Reading data from PDF files using UFT tool
We might have come across reading the pdf files (probably reports) while automating our test cases. Many of our Automation testers might have faced difficulties to access PDF files, but with below approach we can overcome this issue and play around with PDF files with UFT tools.
Accessibility of PDF
The Adobe Portable Document Format (PDF) is a file format for representing documents in a manner independent of the application software, hardware, and operating system used to create them, as well as of the output device on which they are to be displayed or printed.

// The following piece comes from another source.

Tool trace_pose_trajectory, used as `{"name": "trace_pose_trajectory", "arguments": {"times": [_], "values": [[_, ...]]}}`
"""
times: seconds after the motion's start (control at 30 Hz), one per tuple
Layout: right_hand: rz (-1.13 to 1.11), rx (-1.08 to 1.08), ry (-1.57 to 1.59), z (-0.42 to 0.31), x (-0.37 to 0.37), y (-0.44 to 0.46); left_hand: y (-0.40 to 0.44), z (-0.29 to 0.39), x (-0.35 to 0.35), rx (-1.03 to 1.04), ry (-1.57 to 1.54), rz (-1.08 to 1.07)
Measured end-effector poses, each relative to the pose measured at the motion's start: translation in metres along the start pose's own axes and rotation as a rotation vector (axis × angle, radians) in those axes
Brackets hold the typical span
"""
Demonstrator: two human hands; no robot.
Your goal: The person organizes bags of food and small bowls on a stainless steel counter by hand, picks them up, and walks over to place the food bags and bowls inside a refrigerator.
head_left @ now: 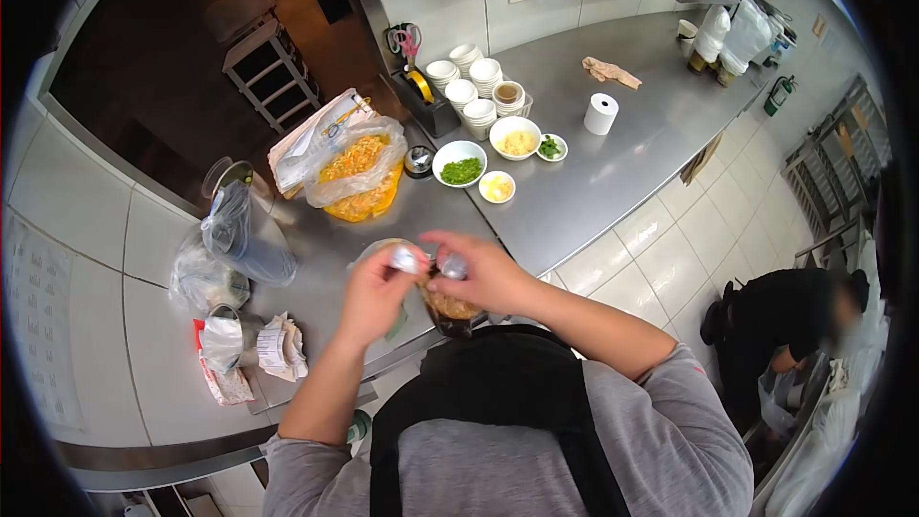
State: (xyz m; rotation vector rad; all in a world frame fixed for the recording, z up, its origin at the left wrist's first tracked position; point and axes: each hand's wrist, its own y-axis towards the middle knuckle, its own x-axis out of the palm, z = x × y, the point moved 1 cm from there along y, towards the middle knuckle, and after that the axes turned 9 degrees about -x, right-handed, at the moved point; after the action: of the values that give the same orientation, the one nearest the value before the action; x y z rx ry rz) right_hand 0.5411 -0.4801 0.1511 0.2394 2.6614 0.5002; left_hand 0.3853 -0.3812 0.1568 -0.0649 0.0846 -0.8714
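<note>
Close to my chest, at the front edge of the steel counter, hangs or rests a clear plastic bag [448,308] with brown contents. My left hand [375,295] is closed on whitish, shiny plastic at the top of this bag. Facing it from the other side, my right hand [488,276] grips another bunched part of the clear plastic. The fingers hide part of the bag's mouth, and its lower end passes out of sight in front of my black apron [488,378].
Beyond my hands stand a bowl of chopped greens [461,170], a bowl of yellowish bits [517,141], a bell [418,161] and stacked white cups [479,86]. An open bag of orange food [359,168] lies left of them. At right, another person [780,325] bends down.
</note>
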Motion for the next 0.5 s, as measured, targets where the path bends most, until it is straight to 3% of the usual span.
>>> {"name": "trace_pose_trajectory", "arguments": {"times": [0.13,0.2,0.27,0.33,0.4,0.47,0.5], "values": [[-0.156,-0.013,-0.132,0.061,-0.003,0.002,0.024,-0.027,0.035,-0.055,0.202,0.057],[-0.082,-0.108,-0.186,0.075,-0.002,0.002,0.033,-0.042,0.04,-0.044,0.189,0.083],[-0.006,-0.094,-0.154,0.093,0.003,0.002,0.041,-0.055,0.037,0.128,0.431,0.133],[0.074,-0.079,-0.121,0.115,0.015,0.0,0.041,-0.061,0.029,0.076,0.47,0.099],[0.1,0.012,-0.28,0.141,0.019,-0.007,0.038,-0.061,0.02,0.277,1.075,0.31],[0.096,0.07,-0.256,0.155,0.02,-0.019,0.035,-0.081,-0.003,0.179,1.166,0.272],[0.112,0.057,-0.271,0.156,0.019,-0.022,0.031,-0.083,-0.01,-0.005,1.303,0.229]]}}
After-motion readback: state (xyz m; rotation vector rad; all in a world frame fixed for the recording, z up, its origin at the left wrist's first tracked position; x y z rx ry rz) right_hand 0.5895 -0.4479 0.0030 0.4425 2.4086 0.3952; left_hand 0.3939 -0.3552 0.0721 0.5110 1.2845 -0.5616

PDF files specify the appearance of pages in a document in a reliable, device independent manner Adobe provides methods to make the content of a PDF file available to assistive technology such as screen readers. On The Microsoft Windows operating system, Adobe Acrobat and Adobe Reader export PDF content as COM objects. Applications can interface with Acrobat or Adobe Reader in two Ways:
1. Through Microsoft's Active Accessibility (MSAA) interface, using MSAA objects that Acrobat or Adobe Reader exorts.

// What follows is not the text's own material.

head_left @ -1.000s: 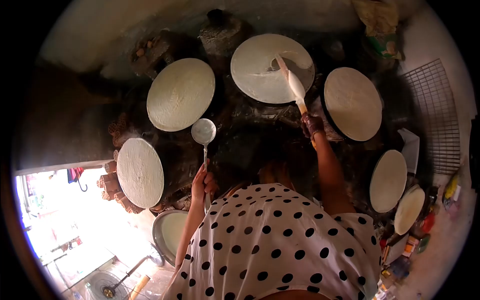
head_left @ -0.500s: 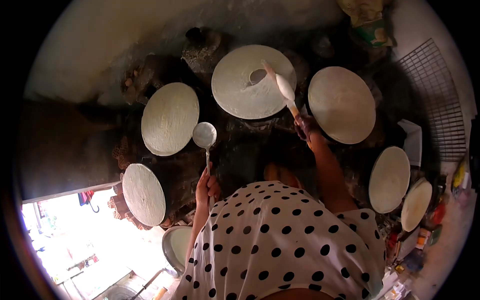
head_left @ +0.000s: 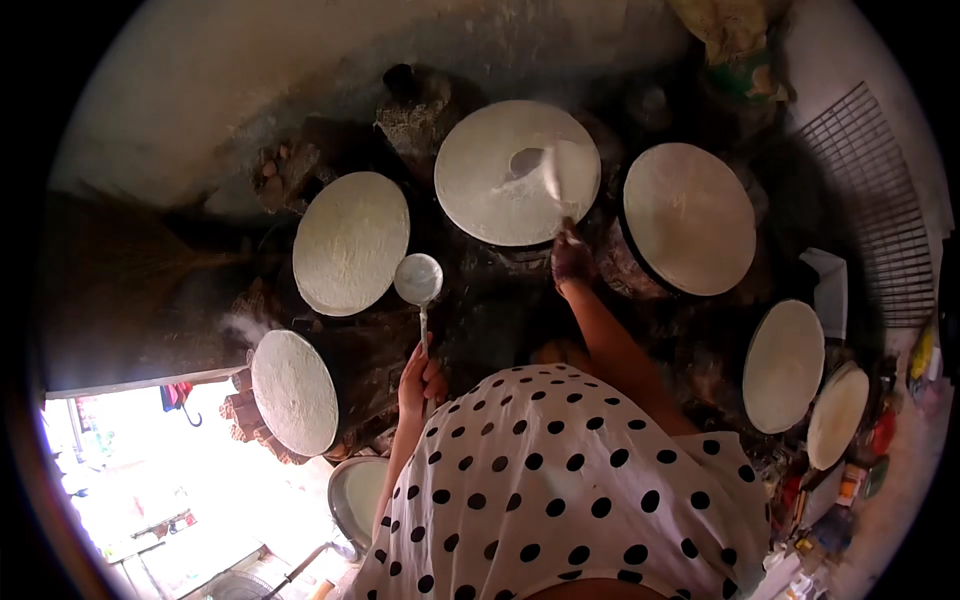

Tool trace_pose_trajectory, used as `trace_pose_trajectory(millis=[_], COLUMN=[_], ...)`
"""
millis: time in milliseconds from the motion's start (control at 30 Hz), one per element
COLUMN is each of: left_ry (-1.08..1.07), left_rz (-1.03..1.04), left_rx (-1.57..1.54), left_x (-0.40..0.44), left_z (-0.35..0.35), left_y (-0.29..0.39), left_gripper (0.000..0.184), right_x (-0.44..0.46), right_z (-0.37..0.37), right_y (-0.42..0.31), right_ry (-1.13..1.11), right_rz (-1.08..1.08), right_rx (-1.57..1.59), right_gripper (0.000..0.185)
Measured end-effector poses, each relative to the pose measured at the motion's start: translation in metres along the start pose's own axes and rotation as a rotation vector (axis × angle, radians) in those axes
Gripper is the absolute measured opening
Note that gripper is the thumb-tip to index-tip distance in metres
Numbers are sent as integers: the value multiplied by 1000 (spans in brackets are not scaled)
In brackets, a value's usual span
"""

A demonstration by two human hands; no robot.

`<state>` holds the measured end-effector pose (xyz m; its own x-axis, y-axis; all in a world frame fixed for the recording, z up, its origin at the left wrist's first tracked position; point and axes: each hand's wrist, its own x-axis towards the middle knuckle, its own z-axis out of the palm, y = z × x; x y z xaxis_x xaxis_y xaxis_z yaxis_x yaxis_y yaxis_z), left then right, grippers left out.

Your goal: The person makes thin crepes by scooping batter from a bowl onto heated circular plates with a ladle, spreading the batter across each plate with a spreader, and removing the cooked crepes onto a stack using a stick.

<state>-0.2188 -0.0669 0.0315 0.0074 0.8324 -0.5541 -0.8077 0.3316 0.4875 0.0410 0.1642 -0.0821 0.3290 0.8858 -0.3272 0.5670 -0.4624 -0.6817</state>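
Note:
My left hand [head_left: 418,382] is closed around the handle of a metal ladle [head_left: 418,279]. The ladle's round bowl points away from me and has a whitish coating. Farther forward, my right hand [head_left: 573,258] grips a batter-coated spatula [head_left: 555,172], its blade blurred by motion. That blade lies over the right half of the middle round griddle [head_left: 470,205], which is spread with pale batter. Near the griddle's centre a dark bare patch [head_left: 524,162] shows. My right fingers are wrapped round the handle just below the griddle's near edge.
Batter-coated rounds stand at left [head_left: 352,243], lower left [head_left: 294,392], right [head_left: 689,219] and lower right [head_left: 784,366]. A bowl of pale liquid [head_left: 360,500] sits by my left elbow. A wire rack [head_left: 875,205] leans on the right wall. Steam rises at left.
My right hand has moved left and slightly up, bringing the spatula more upright over the middle griddle. The bare patch has changed shape. My left hand still holds the ladle; the whole view shifted slightly.

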Motion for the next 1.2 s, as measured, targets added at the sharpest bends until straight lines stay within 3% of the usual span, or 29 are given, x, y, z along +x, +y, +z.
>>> trace_pose_trajectory(millis=[33, 67, 167, 233, 267, 333, 367, 433, 467, 500, 567, 600, 633, 700, 733, 767, 833, 867, 933, 967, 1033, 1100, 1167, 1200], left_ry=[-4, 1, -64, -51, -33, -37, -45, -38, -28, -20, 72, 80, 68, 48, 45, 19, -24, -42, 27, 36, 75, 173, 113, 135], left_rz=[-41, -51, -62, -40, -26, -40, -58, -103, -141, -140, -168, -169, -197, -217, -211, -166, -78, -35, 56, 57, 157, 177, 173, 102], left_rx=[2, 55, 99, 112, 137, 144, 155, 143, 125, 126, 198, 195, 268, 408, 478, 537, 629, 663, 806, 797, 689, 624, 748, 532], left_x=[1, 3, 5, 0, -7, -4, -3, 3, 5, 5, 11, 17, 26, 52, 68, 87, 131, 150, 170, 182, 203, 211, 202, 215], left_z=[-2, -4, -10, 4, 6, -1, -4, -8, -8, -3, 14, 18, 23, 36, 44, 49, 55, 59, 84, 91, 100, 117, 135, 129], left_y=[-1, -2, -5, -5, -5, -7, -11, -13, -13, -13, -11, -9, -6, 1, 6, 10, 13, 14, 15, 9, -5, -21, -27, -26], left_gripper=[39, 38, 38, 38, 37, 37, 37, 36, 36, 36, 35, 35, 34, 34, 34, 30, 22, 18, 20, 20, 18, 17, 11, 13], right_x=[-18, -15, 37, 47, 47, 48, 49, 24, 47, 63, 66, 82, 84, 77, 49, 37, 23, 12, -11, -23, -40, -58, -44, -27], right_z=[-8, -18, -17, -31, -16, 20, 17, -24, -19, -18, -33, -20, -12, -9, -38, -47, -68, -72, -74, -55, -10, 13, 51, 52], right_y=[-23, -31, -1, 20, 41, 72, 73, 22, 29, 25, 7, 27, 41, 61, 50, 62, 89, 94, 94, 92, 82, 42, 33, 29], right_ry=[7, -146, -184, -64, -77, 4, 1, -136, -74, -76, -73, -101, -105, -324, -375, -379, -14, -23, 247, 224, 216, -56, -48, -281], right_rz=[-80, -162, -347, 107, 107, -196, -193, -388, -430, -195, 25, -196, -195, -443, -332, -330, -707, -709, -565, -275, -254, -157, -331, -24], right_rx=[9, -3, -41, 249, 237, 335, 333, 181, 156, 343, 376, 344, 342, 276, 49, 41, -287, -293, -95, -270, -188, -85, 70, 253], right_gripper=[50, 48, 49, 47, 47, 41, 41, 39, 41, 42, 42, 41, 41, 41, 38, 38, 37, 37, 38, 41, 41, 39, 41, 44])
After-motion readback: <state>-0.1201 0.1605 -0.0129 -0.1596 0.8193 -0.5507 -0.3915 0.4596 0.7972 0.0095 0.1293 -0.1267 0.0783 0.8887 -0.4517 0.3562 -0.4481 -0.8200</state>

2. Directly through exported COM objects that allow access to the PDF document's internal structure, called the Document Object Model (DOM).
The Microsoft Windows version of Acrobat is an OLE Automation server. In order to use the OLE objects made available by Acrobat, we must have the full Acrobat product installed on your system!!
For creating OLE AcroExch.App objects , we requires trail/licensed version of acrobat professional or Licensed version of acrobat standard.
We cannot create above object with without installing acrobrat professional/standard softwares, It gives activeX error. No trail version for acrobat standard available.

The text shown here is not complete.